Why is scientific opinion so reviled by so many? Is it that, no matter how hard I wish for something to be otherwise, science always is right? Is it that those guys who stayed in school and got advanced degrees actually do know more than me about some important things that affect me? Scientific opinion generally emanates from universities and government agencies with a mantle of authority, which infuriates people, like DT, who want their opinion to best all others. It’s a kind of group narcissism. “The world works the way I feel it does.”, critical thinking be damned. Many preachers, people with a direct phone line to God, feel it is their imperative to tell their flocks how the world is. Science, including evolution, can interfere with their power. Often their power derives, in part at least, from opposing a rational viewpoint, which resonates with their flocks. I note that I am talking about his base.
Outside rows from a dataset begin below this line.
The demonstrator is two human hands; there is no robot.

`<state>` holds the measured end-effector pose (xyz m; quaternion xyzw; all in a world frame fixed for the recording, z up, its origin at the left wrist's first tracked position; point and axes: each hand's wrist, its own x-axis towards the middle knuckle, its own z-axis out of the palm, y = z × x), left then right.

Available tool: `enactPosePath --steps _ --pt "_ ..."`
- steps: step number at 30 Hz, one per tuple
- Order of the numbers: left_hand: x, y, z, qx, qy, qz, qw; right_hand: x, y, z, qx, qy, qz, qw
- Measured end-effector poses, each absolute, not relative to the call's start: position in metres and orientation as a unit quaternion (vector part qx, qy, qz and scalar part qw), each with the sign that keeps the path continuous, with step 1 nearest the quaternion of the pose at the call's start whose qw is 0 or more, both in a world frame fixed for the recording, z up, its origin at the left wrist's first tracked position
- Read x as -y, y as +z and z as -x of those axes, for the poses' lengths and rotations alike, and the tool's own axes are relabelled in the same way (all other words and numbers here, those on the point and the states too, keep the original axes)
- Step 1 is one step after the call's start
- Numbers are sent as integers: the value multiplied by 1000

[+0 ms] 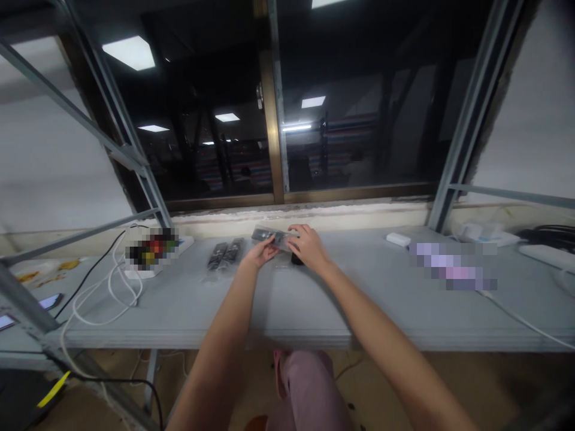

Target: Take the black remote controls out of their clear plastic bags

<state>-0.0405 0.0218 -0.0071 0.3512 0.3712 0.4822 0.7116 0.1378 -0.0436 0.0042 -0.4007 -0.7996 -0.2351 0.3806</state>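
My left hand [261,251] is closed on a dark, long, button-covered item in a clear plastic bag [265,233] that looks like a remote control. At the bag's right end, the bent fingers of my right hand [309,246] grip the plastic. Below the right hand, a small black object [296,258] lies on the table, partly hidden by the fingers. Left of my hands, two similar dark remote controls [224,254] in clear bags lie side by side on the grey table [179,311].
At left, white cables [112,287] trail around a white box-like item [139,273] under a blurred-out patch. To the right lie a small white adapter [398,240], another blurred item and a white cable [516,320]. Metal uprights [467,114] frame both sides, with a window behind.
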Motion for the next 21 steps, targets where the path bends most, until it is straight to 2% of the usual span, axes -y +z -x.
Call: enactPosePath --steps 4,11,16,21 --pt "-24 -8 42 -384 490 -343 703 45 6 -138 799 -239 391 389" --pt "-24 -13 36 -375 451 -401 704 34 -6 -137 819 -253 425 290" --pt "-24 -11 34 -358 417 -418 723 32 -6 -139 815 -266 437 273" --pt "-28 -10 38 -363 459 -368 722 38 0 -142 815 -315 414 257"
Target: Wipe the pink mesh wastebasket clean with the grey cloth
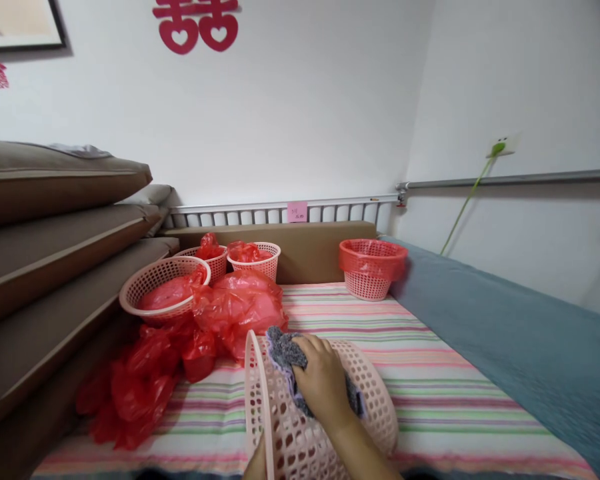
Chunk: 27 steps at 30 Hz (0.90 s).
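Note:
A pale pink plastic basket [307,433] with a mesh wall lies tilted on its side in front of me, its opening to the left. My right hand [323,377] is closed on a grey cloth [283,350] with a purple edge and presses it against the basket's outer wall. At the bottom, my left hand [257,462] holds the basket at its rim; most of its fingers are hidden behind the mesh. Just beyond the basket, to the left, lie crumpled red plastic bags [240,303].
Three pink baskets with red plastic inside, one a wide basket [130,293], stand at the left. Another basket [367,283], wrapped in red plastic, stands back right on the striped sheet [445,373]. Stacked cushions [70,267] border the left; a blue-grey padded side [520,320] borders the right.

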Each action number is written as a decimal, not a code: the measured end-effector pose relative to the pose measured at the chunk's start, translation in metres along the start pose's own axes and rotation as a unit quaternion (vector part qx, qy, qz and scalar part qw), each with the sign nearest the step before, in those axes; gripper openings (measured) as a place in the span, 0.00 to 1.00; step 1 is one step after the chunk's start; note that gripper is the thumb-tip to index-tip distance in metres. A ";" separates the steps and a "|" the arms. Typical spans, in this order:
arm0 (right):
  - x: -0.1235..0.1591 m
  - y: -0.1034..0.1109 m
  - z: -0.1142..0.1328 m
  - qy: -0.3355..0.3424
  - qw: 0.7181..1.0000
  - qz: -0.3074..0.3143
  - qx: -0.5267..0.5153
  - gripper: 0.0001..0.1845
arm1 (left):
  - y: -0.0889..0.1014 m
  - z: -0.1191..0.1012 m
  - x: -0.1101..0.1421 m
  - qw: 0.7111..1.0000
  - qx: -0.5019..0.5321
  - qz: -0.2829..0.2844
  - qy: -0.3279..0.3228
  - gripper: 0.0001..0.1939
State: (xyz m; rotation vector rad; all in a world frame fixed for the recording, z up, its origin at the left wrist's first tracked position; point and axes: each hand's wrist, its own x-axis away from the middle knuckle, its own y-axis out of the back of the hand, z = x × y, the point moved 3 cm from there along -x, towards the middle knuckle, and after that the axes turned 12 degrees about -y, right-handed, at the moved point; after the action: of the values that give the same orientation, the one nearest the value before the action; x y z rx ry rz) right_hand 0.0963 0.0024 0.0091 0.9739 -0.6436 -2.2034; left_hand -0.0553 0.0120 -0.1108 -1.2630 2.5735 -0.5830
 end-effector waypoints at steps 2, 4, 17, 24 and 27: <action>0.012 0.002 -0.005 0.011 1.000 -0.010 -0.007 0.24 | -0.015 -0.013 -0.005 0.999 0.013 0.009 -0.041 0.40; 0.025 0.005 -0.011 0.035 0.999 -0.031 -0.014 0.26 | -0.029 -0.029 -0.007 0.994 0.030 0.030 -0.100 0.37; 0.025 0.010 -0.008 0.079 0.995 -0.056 -0.031 0.28 | -0.011 -0.015 -0.004 0.974 -0.032 0.197 -0.107 0.44; 0.057 -0.028 -0.001 0.096 0.994 -0.035 -0.041 0.33 | 0.021 0.005 -0.009 0.984 -0.073 0.159 -0.041 0.31; 0.069 -0.027 -0.003 0.120 0.991 -0.047 -0.032 0.32 | 0.017 -0.008 0.003 0.988 -0.069 0.127 -0.057 0.33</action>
State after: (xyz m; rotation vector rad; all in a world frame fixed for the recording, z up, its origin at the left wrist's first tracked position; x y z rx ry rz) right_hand 0.0530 -0.0289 -0.0418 1.2350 -0.4212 -2.1276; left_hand -0.0724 0.0208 -0.1108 -0.9521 2.6568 -0.2788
It is chastening to reflect on how tidied-up my sense of history is. In 1862 The Great Emancipator, stated, “If I could save the union without freeing any slaves I would do it; and if I could save it by freeing all the slaves I would do it; and if I could save it by freeing some and leaving others alone I would also do that.” Sigh. I had no idea. Just as was Freud, we are (mostly) all creatures of our time and place, imperfect.